Greetings from your Milwaukee cousins

   I’m convinced if you’re a Milwaukee-born Jew, we’re related. We’re family, not just in the broad Jewish familial ancestral, patriarchal sense, which is also important, but literally, we’re cousins.

   This actually should come as no surprise to any Jew who lives in Milwaukee. Meeting a newfound Milwaukee cousin might not happen every day, but it occurs more regularly than one might think.

   As a child I’d dine with my Auntie Phyllis Blackman (of Glendale). Almost every time we went into a restaurant, Auntie Phyllis would point out to me, “Do you see that lady? Do you see that man? That’s a cousin.” Auntie Phyllis wasn’t embellishing; she’d tell me exactly how and through whom we’re related.

   My wife, Ellen Becker (of Whitefish Bay), sits on a bench outside our son’s school while he climbs on the playground at Cumberland School in Whitefish Bay. There, Ellen became friendly with a woman named Margery Krueger, another Whitefish Bay resident, who watches over her neighbor’s kids at the playground.

   Ellen introduced me to Margery on a sunny day after school. In the process of Ellen and Margery’s conversations, they discovered they are Jewish.

   As I fancy myself a writer, I happened to have a rough draft of a Jewish article I was working on in my pocket. I wanted a more objective opinion than my wife could offer. So I shared my writing with Margery, despite just having met her for the first time. We exchanged emails so she could follow-up with comments about my writing.

   Margery emailed the next day, not to comment on my article, but to ask, “Are you related to Muriel Becker?”

   Muriel Becker (formerly of Fox Point) is in fact my grandmother, my father’s mother, who married my grandfather, Ed Sweet. Margery is related to Ed, and hence Margery and I are cousins. Ellen and Margery are now close friends (and relatives).

 
Not ‘distant’

   I know what you’re thinking: “Wait a minute, Margery is technically a really ‘distant’ cousin.”

   But I take issue with the word “distant.” We’re family, period. We’re connected. And if we dug a little deeper, we’d discover we’re related to so many more Milwaukee cousins.

   My wife and I belong to a synagogue on the East Side of Milwaukee called The Shul East. On a Shabbat afternoon, I was watching my son play on the synagogue’s playground while I overheard a second grade girl say, “I’m going to see my cousin A. J. [Langer] later.”

   I thought to myself, “Wait a minute, I’m also related to A. J.” I told this out-loud to the second grader and later to her mother, Mindy Forbes (of Milwaukee), and lo and behold we’re related.
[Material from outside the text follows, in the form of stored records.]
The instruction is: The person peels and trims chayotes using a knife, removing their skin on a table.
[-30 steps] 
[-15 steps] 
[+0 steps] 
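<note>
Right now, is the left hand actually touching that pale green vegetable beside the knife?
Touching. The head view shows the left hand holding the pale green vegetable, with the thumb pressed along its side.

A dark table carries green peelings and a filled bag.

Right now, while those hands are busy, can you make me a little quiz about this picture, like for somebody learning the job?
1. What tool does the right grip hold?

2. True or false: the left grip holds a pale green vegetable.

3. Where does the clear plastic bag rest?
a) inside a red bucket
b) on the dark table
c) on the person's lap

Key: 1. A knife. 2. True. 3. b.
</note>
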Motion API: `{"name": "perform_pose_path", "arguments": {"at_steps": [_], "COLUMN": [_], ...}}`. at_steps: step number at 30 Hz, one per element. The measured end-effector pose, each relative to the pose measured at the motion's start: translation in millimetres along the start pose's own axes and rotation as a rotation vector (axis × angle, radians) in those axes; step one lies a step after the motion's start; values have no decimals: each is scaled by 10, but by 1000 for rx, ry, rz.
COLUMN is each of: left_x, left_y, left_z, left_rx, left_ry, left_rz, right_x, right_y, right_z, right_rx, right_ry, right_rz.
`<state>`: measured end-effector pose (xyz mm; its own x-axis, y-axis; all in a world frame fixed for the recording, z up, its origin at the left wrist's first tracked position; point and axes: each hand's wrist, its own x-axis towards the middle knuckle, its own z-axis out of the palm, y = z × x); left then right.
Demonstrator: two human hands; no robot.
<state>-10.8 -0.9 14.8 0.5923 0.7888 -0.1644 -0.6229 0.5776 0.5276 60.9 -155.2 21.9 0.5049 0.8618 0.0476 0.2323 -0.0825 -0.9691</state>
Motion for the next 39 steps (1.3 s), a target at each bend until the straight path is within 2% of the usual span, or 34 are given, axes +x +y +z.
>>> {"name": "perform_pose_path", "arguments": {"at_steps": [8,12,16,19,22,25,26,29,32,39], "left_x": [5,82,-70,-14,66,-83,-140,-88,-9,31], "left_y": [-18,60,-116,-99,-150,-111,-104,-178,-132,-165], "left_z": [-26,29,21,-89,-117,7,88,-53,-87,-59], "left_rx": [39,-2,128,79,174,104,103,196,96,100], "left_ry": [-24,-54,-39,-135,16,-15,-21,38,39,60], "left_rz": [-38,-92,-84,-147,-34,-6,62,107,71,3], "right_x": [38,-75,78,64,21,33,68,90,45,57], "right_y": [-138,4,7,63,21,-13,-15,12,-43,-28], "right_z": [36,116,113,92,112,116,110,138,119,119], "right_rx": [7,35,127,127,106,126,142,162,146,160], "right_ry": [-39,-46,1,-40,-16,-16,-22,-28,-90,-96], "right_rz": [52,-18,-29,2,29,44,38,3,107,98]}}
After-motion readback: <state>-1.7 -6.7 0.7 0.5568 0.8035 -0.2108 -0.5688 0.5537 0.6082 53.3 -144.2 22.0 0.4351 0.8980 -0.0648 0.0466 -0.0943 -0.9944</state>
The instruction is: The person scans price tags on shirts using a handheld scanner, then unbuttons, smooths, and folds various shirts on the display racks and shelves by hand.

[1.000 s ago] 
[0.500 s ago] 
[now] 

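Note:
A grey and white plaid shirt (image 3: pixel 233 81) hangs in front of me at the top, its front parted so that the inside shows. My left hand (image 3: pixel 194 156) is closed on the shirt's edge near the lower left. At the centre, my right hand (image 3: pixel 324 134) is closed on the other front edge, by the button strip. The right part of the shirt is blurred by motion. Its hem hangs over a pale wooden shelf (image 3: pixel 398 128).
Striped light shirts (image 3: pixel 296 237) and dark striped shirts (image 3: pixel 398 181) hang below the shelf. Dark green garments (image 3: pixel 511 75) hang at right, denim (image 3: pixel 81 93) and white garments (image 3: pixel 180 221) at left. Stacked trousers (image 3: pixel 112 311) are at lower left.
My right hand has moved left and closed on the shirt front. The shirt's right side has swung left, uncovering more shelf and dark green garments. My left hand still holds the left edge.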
   Although Mindy and I have been friends for many years previously, we never knew we had this connection. A. J. and I are related through my Auntie Phyllis’ husband, Uncle Stu. A.J.’s grandmother and Uncle Stu’s mother are sisters.

   Recently, Mindy, A. J. and I enjoyed a Shabbat day meal together at the home of Rabbi Yisroel and Rebbetzin B. Devorah Shmotkin (of Milwaukee). As all of us sat around the kitchen table, Mindy was telling how she and A.J. are related, and I piped in that I’m also related. Rebbetzin Shmotkin grinned and said, “Only in Milwaukee.”

   I asked permission to use the name of everyone who was mentioned in this article, and when I described this writing endeavor, everyone “related” to it. Every person said how true it is that this phenomenon happens in Milwaukee.

   In addition, everyone I spoke with had their own stories of how “chance” acquaintances led to the discovery of newfound Milwaukee cousins.

   Our Milwaukee is a microcosm of the Jewish people as a whole. You may have heard the notion that everyone in the world is just six degrees removed from knowing each other. Between Jews, there is no degree of separation. That patriarchal connection I referred to is just as real as the closeness I feel to Margery, A. J. and Mindy.

   What’s true of a family is also true of the Milwaukee Jewish community. We don’t always agree, we may even at times be contentious with each other, but when peeled back to its essence, there’s no escaping, we’re family.

   And that profoundly means something. For me, it’s being thankful to be called a Milwaukee Jew.

   By the way, if you happen to be one of those rare Milwaukee Jews who wasn’t actually born here (like my wife whom I imported from our second homeland, Florida), stick around a few years. I’ll see you on the other side of the marriage canopy.

   Love, your Cousin Josh.

   Joshua Becker is a Spanish teacher for Shorewood Public Schools and a freelance writer. His website is joshuabecker.info.